> [ACTIVITY] Omitting all images, set down every line below exactly as it appears.

> [COLLECTED MATERIAL]
BEGIN
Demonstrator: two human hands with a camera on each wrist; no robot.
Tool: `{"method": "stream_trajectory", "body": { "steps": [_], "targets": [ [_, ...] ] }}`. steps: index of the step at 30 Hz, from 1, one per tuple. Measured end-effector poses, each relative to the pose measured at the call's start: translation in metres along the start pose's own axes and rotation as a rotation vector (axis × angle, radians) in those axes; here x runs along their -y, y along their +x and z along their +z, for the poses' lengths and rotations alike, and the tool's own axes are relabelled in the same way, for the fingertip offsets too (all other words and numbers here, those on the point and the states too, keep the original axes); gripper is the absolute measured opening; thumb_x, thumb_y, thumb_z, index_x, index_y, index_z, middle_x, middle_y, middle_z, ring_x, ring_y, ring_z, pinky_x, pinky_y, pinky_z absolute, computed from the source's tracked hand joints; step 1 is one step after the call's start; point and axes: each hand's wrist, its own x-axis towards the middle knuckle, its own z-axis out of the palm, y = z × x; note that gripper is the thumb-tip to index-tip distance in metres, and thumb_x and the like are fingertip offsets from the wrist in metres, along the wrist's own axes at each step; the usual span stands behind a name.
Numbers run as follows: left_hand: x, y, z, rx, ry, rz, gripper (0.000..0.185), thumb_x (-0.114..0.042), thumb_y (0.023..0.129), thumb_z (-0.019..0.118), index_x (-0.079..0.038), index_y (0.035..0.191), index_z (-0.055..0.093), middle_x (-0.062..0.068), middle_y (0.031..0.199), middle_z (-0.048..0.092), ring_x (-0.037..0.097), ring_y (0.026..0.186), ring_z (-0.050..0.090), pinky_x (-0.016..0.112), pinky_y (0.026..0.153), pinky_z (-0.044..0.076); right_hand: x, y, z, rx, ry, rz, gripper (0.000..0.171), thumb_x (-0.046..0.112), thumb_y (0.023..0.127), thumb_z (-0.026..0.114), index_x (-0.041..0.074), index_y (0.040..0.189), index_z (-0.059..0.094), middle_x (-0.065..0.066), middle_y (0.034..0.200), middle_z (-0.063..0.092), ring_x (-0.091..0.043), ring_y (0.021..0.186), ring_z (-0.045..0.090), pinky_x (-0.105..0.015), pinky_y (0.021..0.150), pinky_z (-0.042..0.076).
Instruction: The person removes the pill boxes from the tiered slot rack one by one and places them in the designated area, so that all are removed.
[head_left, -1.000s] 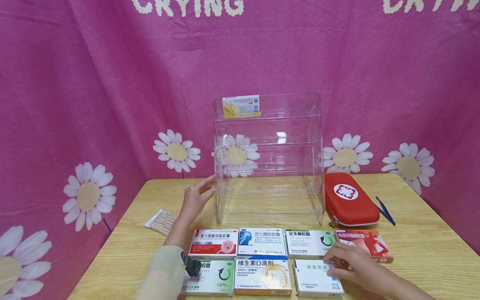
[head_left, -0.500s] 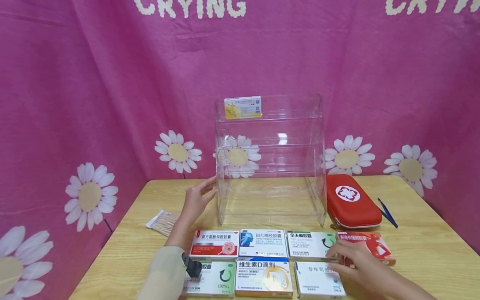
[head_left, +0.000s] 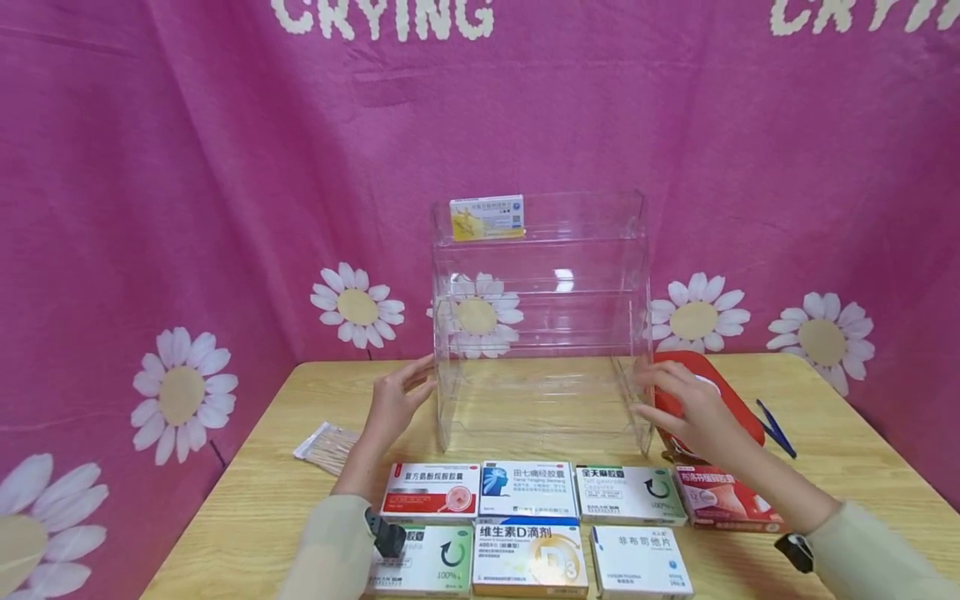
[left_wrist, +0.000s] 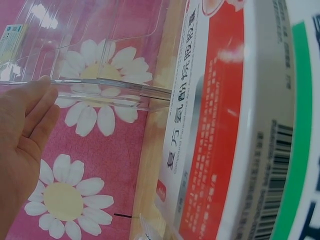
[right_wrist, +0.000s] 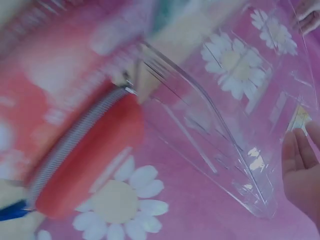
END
> [WRITTEN RESPONSE]
Demonstrator: two human hands with a camera on each wrist; no robot.
Tool: `{"method": "stream_trajectory", "body": { "steps": [_], "targets": [ [_, ...] ] }}`. steps: index of the step at 30 Hz, from 1, one per tuple. Measured end-effector poses, each relative to the pose measured at the call's start: translation in metres along the start pose's own axes and rotation as a rotation vector (axis × angle, radians) in those axes; here x runs along their -y, y along their +x and z along their +z, for the poses' lengths and rotations alike, and the tool's own axes are relabelled in the same way, for the fingertip offsets too (all other words and numbers here, those on the point and the states too, keep the original axes); gripper is the absolute measured opening; thumb_x, thumb_y, thumb_z, index_x, index_y, index_z, middle_x, middle_y, middle_z, ring_x, ring_y, ring_z, pinky_x, pinky_y, pinky_z absolute, computed from the source's tracked hand joints; step 1 is one step after the call's start; point and axes: each hand's wrist, its own x-axis towards the middle knuckle, its own z-axis out of the palm, y = z × x; note that gripper is the thumb-tip to index-tip distance in metres, and thumb_x and the like are fingertip offsets from the wrist in metres, along the wrist's own axes at each step; the usual span stands behind a name.
Numbers run as follows: left_hand: x, y, z, rx, ry, rz, gripper (0.000..0.185), thumb_x (-0.114..0.042), thumb_y (0.023..0.129), thumb_z (-0.019..0.118), index_x (-0.079..0.038), index_y (0.035..0.191), index_z (-0.055..0.093), middle_x (-0.062..0.068), middle_y (0.031..0.199), middle_z (-0.048..0.092), ring_x (-0.037..0.097), ring_y (0.026..0.186), ring_z (-0.050..0.090), pinky_x (-0.016..0.112), pinky_y (0.026..0.153), pinky_z (-0.044..0.076); right_hand: x, y, z, rx, ry, rz, gripper (0.000..0.171), thumb_x (-0.046..0.112), thumb_y (0.023..0.127), thumb_z (-0.026..0.114), index_x (-0.041..0.074), index_y (0.040..0.189), index_z (-0.059..0.094), middle_x (-0.065..0.066), middle_y (0.034..0.200), middle_z (-0.063..0.092), ring_x (-0.091..0.043), ring_y (0.021..0.186), ring_z (-0.045..0.090), pinky_x (-0.105..0.015), pinky_y (0.021..0.150), pinky_z (-0.042..0.076).
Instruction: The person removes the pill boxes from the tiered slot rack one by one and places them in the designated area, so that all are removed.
[head_left, -1.000s] 
[head_left, -0.500s] 
[head_left, +0.000s] 
[left_wrist, +0.000s] 
[right_wrist, +0.000s] 

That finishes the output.